(Supplied information)

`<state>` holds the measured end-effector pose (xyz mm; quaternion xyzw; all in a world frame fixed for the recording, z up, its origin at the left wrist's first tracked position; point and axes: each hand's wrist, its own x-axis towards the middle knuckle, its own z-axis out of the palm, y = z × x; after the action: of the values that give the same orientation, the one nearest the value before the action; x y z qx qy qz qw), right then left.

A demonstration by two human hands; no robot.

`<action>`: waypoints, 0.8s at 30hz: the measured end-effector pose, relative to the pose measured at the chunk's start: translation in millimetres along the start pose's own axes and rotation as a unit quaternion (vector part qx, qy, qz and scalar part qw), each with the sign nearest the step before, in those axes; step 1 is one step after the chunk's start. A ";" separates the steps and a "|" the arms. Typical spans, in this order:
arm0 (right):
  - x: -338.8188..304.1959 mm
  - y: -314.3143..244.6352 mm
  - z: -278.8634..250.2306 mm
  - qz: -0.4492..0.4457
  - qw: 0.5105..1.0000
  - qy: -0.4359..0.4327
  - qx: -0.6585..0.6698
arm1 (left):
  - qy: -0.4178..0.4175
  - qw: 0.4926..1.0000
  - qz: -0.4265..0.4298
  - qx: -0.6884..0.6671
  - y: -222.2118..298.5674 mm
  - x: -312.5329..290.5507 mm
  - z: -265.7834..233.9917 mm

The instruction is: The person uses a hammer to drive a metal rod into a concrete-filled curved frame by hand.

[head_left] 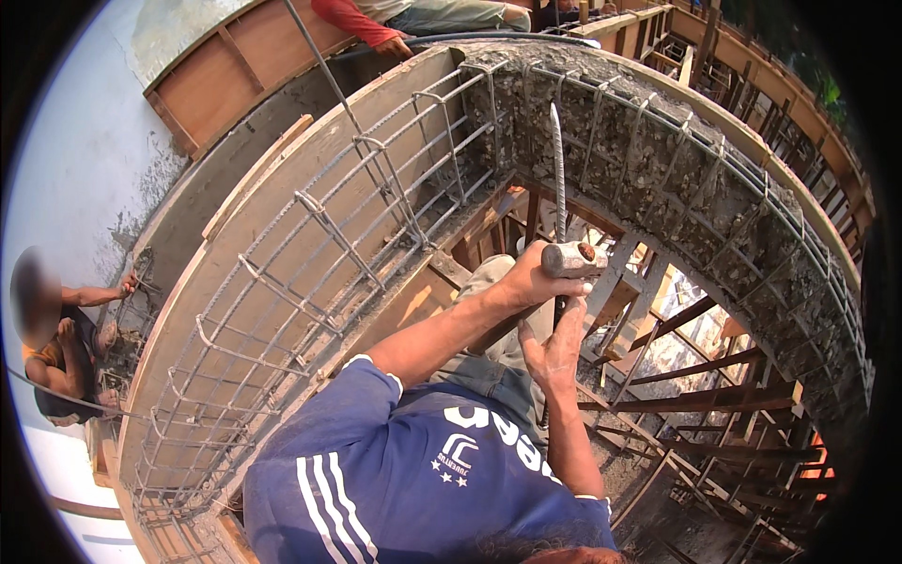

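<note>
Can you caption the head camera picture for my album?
Left hand and right hand close together by a hammer, a ribbed bar upright beyond it and a steel cage nearby.

Left of centre: rebar cage (pixel 308 202) with squarish ties, curving along grey-brown formwork panel (pixel 211 273). Upper centre to right edge: rough grey concrete wall (pixel 611 155), pebbly, curved. Lower right: crisscross timber props (pixel 714 399), partly in shadow. Upper left: orange-brown wooden panels (pixel 207 85), with thin rod (pixel 319 56) slanting down beside. Top edge: red sleeve (pixel 355 19) and faded jeans (pixel 456 17) of another person, dark cable (pixel 498 35) just below. Far left: squatting co-worker (pixel 66 357), near pale blue wall (pixel 85 160). Upper right: green leaves (pixel 827 89), blurry.
</note>
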<state>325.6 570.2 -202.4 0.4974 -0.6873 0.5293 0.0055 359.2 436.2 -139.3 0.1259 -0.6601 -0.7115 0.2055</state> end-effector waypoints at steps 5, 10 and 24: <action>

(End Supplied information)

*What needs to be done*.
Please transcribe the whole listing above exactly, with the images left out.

*Expected answer*.
`<state>` holds the measured end-effector pose (xyz mm; quaternion xyzw; all in a world frame fixed for the recording, z up, its origin at the left wrist's first tracked position; point and axes: each hand's wrist, its own x-axis towards the middle knuckle, its own z-axis out of the palm, y = z × x; after the action: of the values that give the same orientation, the one nearest the value before the action; x y z qx qy qz qw), right then left.

A demonstration by two human hands; no robot.

`<action>`: waypoints, 0.8s at 30hz: the measured end-effector pose, relative to the pose measured at the chunk's start: translation in millimetres along the start pose's own axes and rotation as a unit quaternion (vector part qx, qy, qz and scalar part qw), each with the sign nearest the step before, in those axes; step 1 is one step after the chunk's start. A ";" separates the steps and a "|" the arms. Typical spans, in this order:
arm0 (right):
  - x: -338.8188..304.1959 mm
  - y: -314.3143..244.6352 mm
  - z: -278.8634..250.2306 mm
  - qz: -0.4492..0.4457
  - qw: 0.5105..1.0000
  - qy: -0.4359..0.4327
  - qx: -0.6585..0.6698
arm1 (left):
  - qy: -0.4178..0.4175
  - qw: 0.4926..1.0000
  - qz: -0.4265..0.4298
  - qx: -0.6884..0.6671
  - y: -222.2118..298.5674 mm
  - x: -312.5329..290.5507 mm
  - z: -265.7834..233.9917 mm

The instruction is: The person uses a hammer to drive a metal rod into a concrete-filled curved frame by hand.

[head_left] 

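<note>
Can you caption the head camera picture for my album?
Left hand and right hand close together by a hammer, a ribbed bar upright beyond it and a steel cage nearby.

Left of centre: rebar cage (pixel 308 202) with squarish ties, curving along grey-brown formwork panel (pixel 211 273). Upper centre to right edge: rough grey concrete wall (pixel 611 155), pebbly, curved. Lower right: crisscross timber props (pixel 714 399), partly in shadow. Upper left: orange-brown wooden panels (pixel 207 85), with thin rod (pixel 319 56) slanting down beside. Top edge: red sleeve (pixel 355 19) and faded jeans (pixel 456 17) of another person, dark cable (pixel 498 35) just below. Far left: squatting co-worker (pixel 66 357), near pale blue wall (pixel 85 160). Upper right: green leaves (pixel 827 89), blurry.
</note>
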<state>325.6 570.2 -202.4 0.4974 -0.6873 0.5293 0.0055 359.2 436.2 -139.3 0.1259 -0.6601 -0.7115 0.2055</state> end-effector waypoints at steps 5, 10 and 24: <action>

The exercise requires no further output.